**Task to complete:** Could you transcribe all of the data exactly and skip any pictures?

[Start of section]

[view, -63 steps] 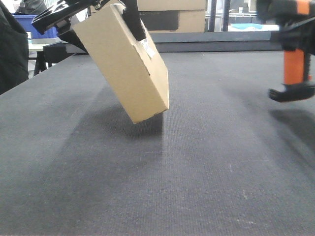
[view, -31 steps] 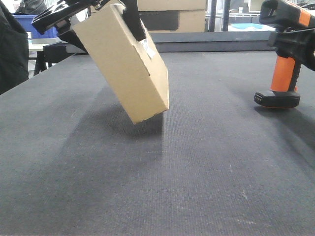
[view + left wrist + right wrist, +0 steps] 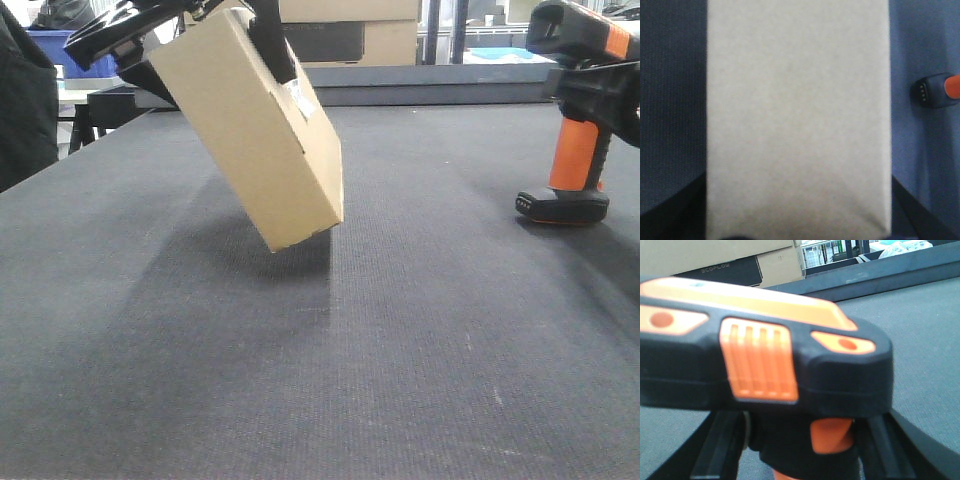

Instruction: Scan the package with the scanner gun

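Front view: the left tool (image 3: 205, 45) is clamped on the package (image 3: 255, 130), which hangs tilted, low corner just over the counter (image 3: 400, 350), exactly as a second ago. The right tool (image 3: 605, 85) grips the scanner gun (image 3: 578, 150), which has come in from the right edge and lower, now sharp, well apart from the package. Left wrist view: the package (image 3: 797, 120) fills the frame between dark fingers (image 3: 670, 215), with the gun's base (image 3: 935, 91) peeking in at right. Right wrist view: the gun's head (image 3: 760, 360) looms close, fingers (image 3: 720, 445) closed around its grip.
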Motion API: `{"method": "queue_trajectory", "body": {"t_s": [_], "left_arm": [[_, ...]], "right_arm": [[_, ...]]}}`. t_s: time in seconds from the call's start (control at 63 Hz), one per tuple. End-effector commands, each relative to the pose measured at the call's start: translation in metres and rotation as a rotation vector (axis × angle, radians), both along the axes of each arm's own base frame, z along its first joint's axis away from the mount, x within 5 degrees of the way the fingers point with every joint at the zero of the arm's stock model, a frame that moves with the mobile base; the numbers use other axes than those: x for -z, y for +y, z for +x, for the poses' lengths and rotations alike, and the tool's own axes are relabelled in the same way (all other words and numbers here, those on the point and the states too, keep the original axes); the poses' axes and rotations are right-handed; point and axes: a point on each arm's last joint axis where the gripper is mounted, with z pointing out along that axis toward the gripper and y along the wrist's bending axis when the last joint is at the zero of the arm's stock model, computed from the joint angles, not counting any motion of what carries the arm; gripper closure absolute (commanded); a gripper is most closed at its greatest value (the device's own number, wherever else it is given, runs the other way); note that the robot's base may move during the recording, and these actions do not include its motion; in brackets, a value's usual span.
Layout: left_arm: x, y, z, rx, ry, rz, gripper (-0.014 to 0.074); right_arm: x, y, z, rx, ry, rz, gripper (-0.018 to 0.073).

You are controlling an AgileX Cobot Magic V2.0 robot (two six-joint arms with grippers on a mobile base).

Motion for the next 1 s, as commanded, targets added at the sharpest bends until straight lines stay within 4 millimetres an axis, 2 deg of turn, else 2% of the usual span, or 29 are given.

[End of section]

**Solution below:**
[view, -63 steps] 
[view, -31 steps] 
[view + left wrist + right wrist, +0 steps] 

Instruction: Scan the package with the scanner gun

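Front view: the left tool (image 3: 205, 45) is clamped on the package (image 3: 255, 130), which hangs tilted, low corner just over the counter (image 3: 400, 350), exactly as a second ago. The right tool (image 3: 605, 85) grips the scanner gun (image 3: 578, 150), which has come in from the right edge and lower, now sharp, well apart from the package. Left wrist view: the package (image 3: 797, 120) fills the frame between dark fingers (image 3: 670, 215), with the gun's base (image 3: 935, 91) peeking in at right. Right wrist view: the gun's head (image 3: 760, 360) looms close, fingers (image 3: 720, 445) closed around its grip.
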Motion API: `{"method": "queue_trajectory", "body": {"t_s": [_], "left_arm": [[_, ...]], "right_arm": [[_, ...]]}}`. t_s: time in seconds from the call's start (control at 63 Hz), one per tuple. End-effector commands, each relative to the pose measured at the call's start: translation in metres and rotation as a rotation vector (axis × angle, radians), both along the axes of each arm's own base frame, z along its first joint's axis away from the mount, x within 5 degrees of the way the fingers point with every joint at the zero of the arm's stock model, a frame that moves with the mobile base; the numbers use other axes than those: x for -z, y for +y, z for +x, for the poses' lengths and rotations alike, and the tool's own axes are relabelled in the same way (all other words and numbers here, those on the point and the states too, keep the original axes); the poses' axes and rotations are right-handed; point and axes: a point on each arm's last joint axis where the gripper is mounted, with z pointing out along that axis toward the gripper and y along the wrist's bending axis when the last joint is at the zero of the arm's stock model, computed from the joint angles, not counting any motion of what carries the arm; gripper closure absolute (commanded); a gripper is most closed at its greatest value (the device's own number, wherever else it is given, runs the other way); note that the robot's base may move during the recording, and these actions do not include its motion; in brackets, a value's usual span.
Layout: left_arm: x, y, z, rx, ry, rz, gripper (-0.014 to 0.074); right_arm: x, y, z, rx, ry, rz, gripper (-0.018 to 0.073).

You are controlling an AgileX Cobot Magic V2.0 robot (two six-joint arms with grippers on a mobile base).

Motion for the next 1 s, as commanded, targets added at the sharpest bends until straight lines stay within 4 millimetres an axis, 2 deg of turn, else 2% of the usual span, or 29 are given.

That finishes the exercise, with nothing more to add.